In the register of Lincoln diocese, in 1457, we find a record of one Hugh Bernewell, an Irishman, who went about pretending to be a priest, and undertaking to make a pilgrimage to Rome, and say prayers at the Scala Cœli, for any who would pay him. He was found to be an impostor, and was put in the pillory.[139]
The next step in the career of the parish priest was his ordination. We have seen that he might receive the minor orders with little difficulty while still a youth pursuing his studies; but when it came to the sacred orders, he had to obtain a “title,” i.e. a definite place in which to exercise his ministry, and a competent maintenance to prevent the disgrace which pauper clergymen would bring upon the Church. The bishop who ordained a man without a title was liable to maintain him out of his own purse, and there are instances of the enforcement of the liability. A curious instance of it is recorded in the Register of Archbishop Winchelsea of Canterbury, 1297, in a decree that the executors of a bishop, who had ordained a priest without title, should provide for his maintenance when afterwards he became, without his own fault, mutilated so that he could no longer fulfil the office of priest.
But a title was not always a cure of souls; any kind of ecclesiastical benefice which afforded a prospect of maintenance was sufficient; for example, membership of a convent or a hermitage. No doubt there were many young men of good families who desired ordination, not with a view to cure of souls, but with a view to being capable of holding ecclesiastical benefices as the rewards of the career which they proposed to pursue in the civil service of the Crown, or of great men. This partly accounts for the ordinations ad titulum patrimonii sui quo respondet se esse contentum which are not uncommonly found in the Episcopal Registers, and the similar ones ad titulum, of lands and of a ville of five marks of annual rent, and of sixty shillings of annual pension, and the like.[140] A great many poor men’s sons also got little pensions as titles, and then took chantry priest’s places.

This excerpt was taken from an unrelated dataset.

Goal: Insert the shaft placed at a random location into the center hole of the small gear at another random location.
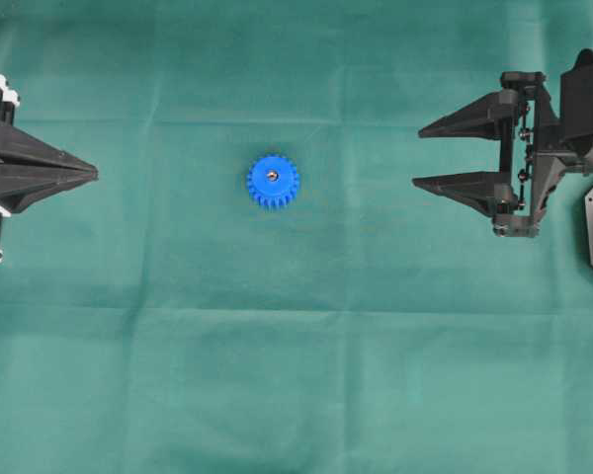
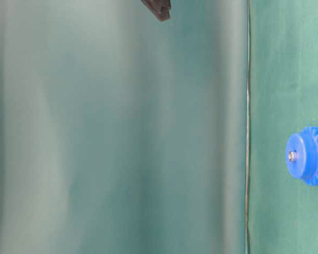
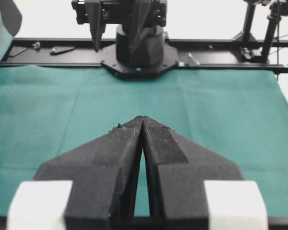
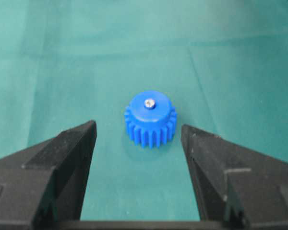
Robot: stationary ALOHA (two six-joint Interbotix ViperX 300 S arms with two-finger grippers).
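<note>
- The small gear (image 1: 273,181) lies flat on the green cloth of the surface (image 1: 296,375), a little left of the middle in the overhead view, between the two arms and touching neither.
- The shaft (image 1: 273,175) shows as a small silver dot in the center hole of the gear's top face; the right wrist view gives the same bright spot (image 4: 149,102) in the middle of the blue face. It appears already seated — only its end shows.
- Long axis: the pin stands upright, pointing straight up from the cloth, in line with the gear's own axis. How far it sticks out above the face cannot be told; the table-level view suggests it is nearly flush.
- The right tool (image 1: 417,156) has its fingers wide apart with nothing between them. The gear lies ahead of it along its pointing line, well apart, centred in the gap in the wrist view.
- The left tool (image 1: 96,174) has its fingers pressed together, holding nothing, and points at the gear from the opposite side.
- In the overhead view the right tool looks slightly the nearer of the two.
- Judgement: the insertion looks done, so what follows turns only on keeping clear of the gear — no fresh approach seems needed.
</note>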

The Rules of Examination for Orders were precise and the same in all dioceses. The number of men ordained was very large, and went on rapidly increasing through the fourteenth and fifteenth centuries; for there were four Orders to be ordained, Acolytes, Sub-deacons, Deacons, and Priests; not only the parishes had to be supplied, but a proportion of the inhabitants of religious houses were also ordained by the bishop on the presentation of the abbot, the candidate’s position in the house being a sufficient title.[141] In these ordinations there were frequent dispensations from canonical obstacles; servile condition, illegitimate birth, personal blemish,[142] and insufficient learning.
Some of the newly-ordained were at once instituted to benefices, and licence of non-residence was given to a large proportion of the new rectors, that they might go to school or university to acquire the learning which they did not yet possess.
ORDINATION OF A DEACON.
FROM A PRINTED PONTIFICAL (471 f. 2), A.D. 1520.
In Bishop Langton’s “Lichfield Registers” we find, in the single month of February, 1300, licences were given on institution for one year’s study, to Alexander de Verdon, Rector of Biddulph, Roger Bagod, Rector of Alvechurch, Nicholas de Aylesbury, Rector of Pattingham, Roger Fitzherbert, Rector of Norbury, and Richard Birchal, Vicar of Tattenhill. In the same month Richard Touchet, Rector of Middlewick, and Simon Touchet, of Mackworth, were sent to college for two years, and Walter de Fordinghay, Rector of Mackworth, for three years. In 1309, William de Draco, a youth of fifteen, was, at the Pope’s instance, licensed to hold a benefice, and Conrad Homerschilt, a German, Rector of Filingley, got five years’ leave of studious absence.[143]